EXERCISE AIM - Return exactly the lines below, starting with the one that has "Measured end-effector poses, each" and going on through the one that has "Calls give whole".

─── EXERCISE DATA ───

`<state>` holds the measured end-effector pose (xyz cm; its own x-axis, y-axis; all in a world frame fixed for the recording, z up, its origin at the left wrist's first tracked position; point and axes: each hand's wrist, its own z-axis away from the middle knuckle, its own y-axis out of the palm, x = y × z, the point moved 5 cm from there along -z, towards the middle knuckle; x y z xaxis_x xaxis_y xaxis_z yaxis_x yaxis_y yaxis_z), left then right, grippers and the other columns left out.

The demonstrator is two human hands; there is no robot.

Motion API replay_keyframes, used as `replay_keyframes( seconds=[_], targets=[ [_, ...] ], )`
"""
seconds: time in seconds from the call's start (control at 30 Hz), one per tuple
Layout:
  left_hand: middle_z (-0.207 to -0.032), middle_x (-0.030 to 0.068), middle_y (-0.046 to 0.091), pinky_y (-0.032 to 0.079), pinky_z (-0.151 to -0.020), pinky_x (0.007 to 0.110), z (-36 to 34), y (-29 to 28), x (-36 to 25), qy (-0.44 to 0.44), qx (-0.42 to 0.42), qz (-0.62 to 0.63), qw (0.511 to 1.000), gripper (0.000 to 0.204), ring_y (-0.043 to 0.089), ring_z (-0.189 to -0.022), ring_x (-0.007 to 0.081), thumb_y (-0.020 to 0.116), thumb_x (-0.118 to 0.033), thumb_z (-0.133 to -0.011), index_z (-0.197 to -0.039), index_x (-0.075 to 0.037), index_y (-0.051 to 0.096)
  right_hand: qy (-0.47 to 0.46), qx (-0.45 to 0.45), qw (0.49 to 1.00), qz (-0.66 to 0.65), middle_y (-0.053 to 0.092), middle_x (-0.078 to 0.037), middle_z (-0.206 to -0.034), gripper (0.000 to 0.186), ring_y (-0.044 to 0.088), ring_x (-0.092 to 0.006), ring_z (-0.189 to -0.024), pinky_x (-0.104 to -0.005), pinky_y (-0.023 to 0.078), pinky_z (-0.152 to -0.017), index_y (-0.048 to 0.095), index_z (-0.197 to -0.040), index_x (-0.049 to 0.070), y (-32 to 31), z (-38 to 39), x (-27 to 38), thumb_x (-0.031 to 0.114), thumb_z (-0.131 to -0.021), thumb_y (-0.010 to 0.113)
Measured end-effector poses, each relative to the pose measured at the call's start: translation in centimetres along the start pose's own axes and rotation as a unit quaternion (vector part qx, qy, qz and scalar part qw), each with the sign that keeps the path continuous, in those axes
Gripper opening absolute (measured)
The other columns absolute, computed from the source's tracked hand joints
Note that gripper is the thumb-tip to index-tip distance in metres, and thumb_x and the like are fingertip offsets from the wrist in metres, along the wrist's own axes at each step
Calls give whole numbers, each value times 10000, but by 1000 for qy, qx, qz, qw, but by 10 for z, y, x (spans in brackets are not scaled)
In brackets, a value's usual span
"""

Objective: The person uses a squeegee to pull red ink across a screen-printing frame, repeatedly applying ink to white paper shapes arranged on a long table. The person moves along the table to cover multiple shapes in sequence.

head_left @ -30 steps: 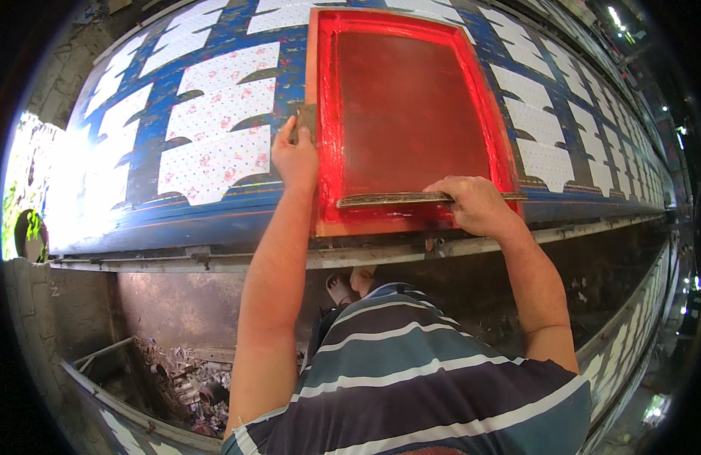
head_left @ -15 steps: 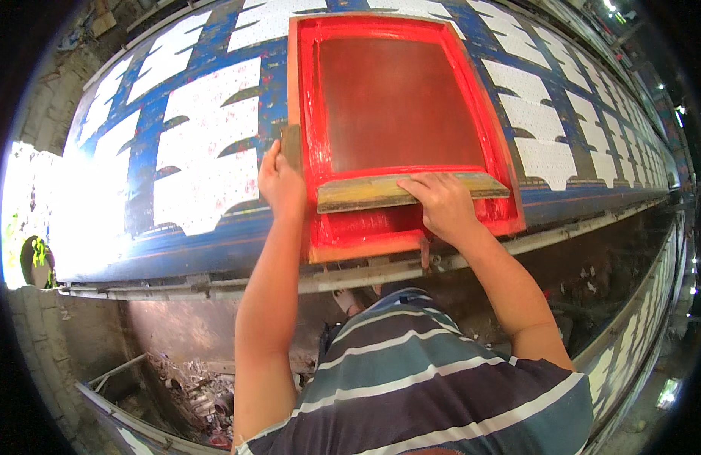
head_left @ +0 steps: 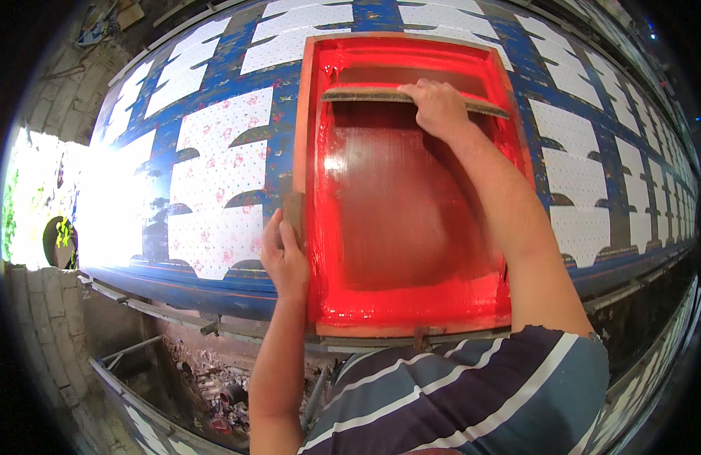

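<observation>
A screen printing frame (head_left: pixel 301 163) lies flat on the long blue table, its inner edges coated in wet red ink (head_left: pixel 411 309). My right hand (head_left: pixel 441 112) is closed on the top edge of a long wooden squeegee (head_left: pixel 365 94), which spans the frame near its far end. Behind the squeegee's path the mesh (head_left: pixel 388 205) shows a dark reddish, glossy surface. At the frame's left side, my left hand (head_left: pixel 284 262) grips a small wooden block (head_left: pixel 293 211) that sticks out as a handle. The squeegee's lower edge is hidden from me.
White cut fabric pieces (head_left: pixel 217 178) lie in rows on the blue table (head_left: pixel 164 265); those left of the frame carry dots and red flowers. A rail (head_left: pixel 244 331) runs along the near table edge. Below left sits a bin (head_left: pixel 145 379) beside scattered scraps (head_left: pixel 221 387).
My right hand has pushed the squeegee from the near end of the frame to near the far end. My left hand keeps its hold on the block. The view has shifted.
</observation>
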<state>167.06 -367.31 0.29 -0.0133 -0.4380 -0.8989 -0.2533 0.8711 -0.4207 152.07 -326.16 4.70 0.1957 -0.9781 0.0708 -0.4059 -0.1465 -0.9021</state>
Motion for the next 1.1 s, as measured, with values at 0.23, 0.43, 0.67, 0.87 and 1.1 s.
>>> replay_keyframes(
  seconds=[0.23, 0.43, 0.67, 0.87, 1.1],
  targets=[
    [-1483, 178, 723, 502, -1192, 391, 1, 1, -5, -8, -2, -24, 1000, 400, 665, -1368, 256, 549, -225, -1226, -1495, 35, 693, 54, 112, 992, 8, 818, -140, -1285, 470, 760, -396, -1210, -572, 615, -1004, 777, -1422, 277, 17, -100, -73, 119, -994, 666],
    [-1349, 152, 742, 574, -974, 339, 1, 3, -4, 31, -23, -14, 999, 354, 701, -1133, 215, 588, -170, -1205, -1469, 36, 703, 23, 99, 995, -22, 818, -167, -1265, 522, 761, -405, -1205, -567, 600, -1015, 799, -1369, 246, 23, -116, -92, 73, -913, 615],
    [-1408, 217, 732, 563, -1055, 414, -1, 1, -13, 64, -19, -101, 993, 397, 710, -1215, 305, 577, -212, -1206, -1490, 45, 681, -16, 239, 970, -41, 811, -178, -1209, 418, 742, -412, -1189, -548, 582, -989, 772, -1341, 148, 8, -108, -84, 121, -925, 755],
    [-1444, 266, 723, 523, -1147, 455, -5, 3, -12, 64, 3, -95, 993, 446, 688, -1338, 366, 591, -272, -1196, -1474, 66, 674, 1, 264, 963, -46, 810, -165, -1235, 344, 739, -428, -1208, -583, 587, -1019, 772, -1276, 155, -39, -11, -14, 160, -932, 773],
    [-1441, 280, 715, 516, -1175, 480, -6, 6, 1, 83, 9, -13, 996, 487, 681, -1352, 409, 631, -315, -1171, -1469, 68, 669, 28, 271, 961, -53, 830, -143, -1150, 349, 777, -403, -1110, -567, 607, -961, 802, -1254, 179, -92, 124, 83, 110, -915, 751]
  ],
)
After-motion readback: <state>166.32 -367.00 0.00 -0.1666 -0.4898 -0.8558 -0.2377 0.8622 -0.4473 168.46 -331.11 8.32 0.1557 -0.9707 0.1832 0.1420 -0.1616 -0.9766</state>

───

EXERCISE OUTPUT -
Measured end-effector poses, each relative to the pose measured at the call's start: translation in centimetres along the start pose's own axes and rotation as a unit quaternion (vector part qx, qy, qz and scalar part qw), each with the sign that keeps the path continuous, in those axes
Gripper opening absolute (measured)
The other columns absolute, computed from the source's tracked hand joints
Note that gripper is the thumb-tip to index-tip distance in metres, and thumb_x and the like are fingertip offsets from the wrist in metres, along the wrist's own axes at each step
Calls give whole numbers, each value times 10000, but by 1000 for qy, qx, qz, qw, but by 10 for z, y, x (spans in brackets are not scaled)

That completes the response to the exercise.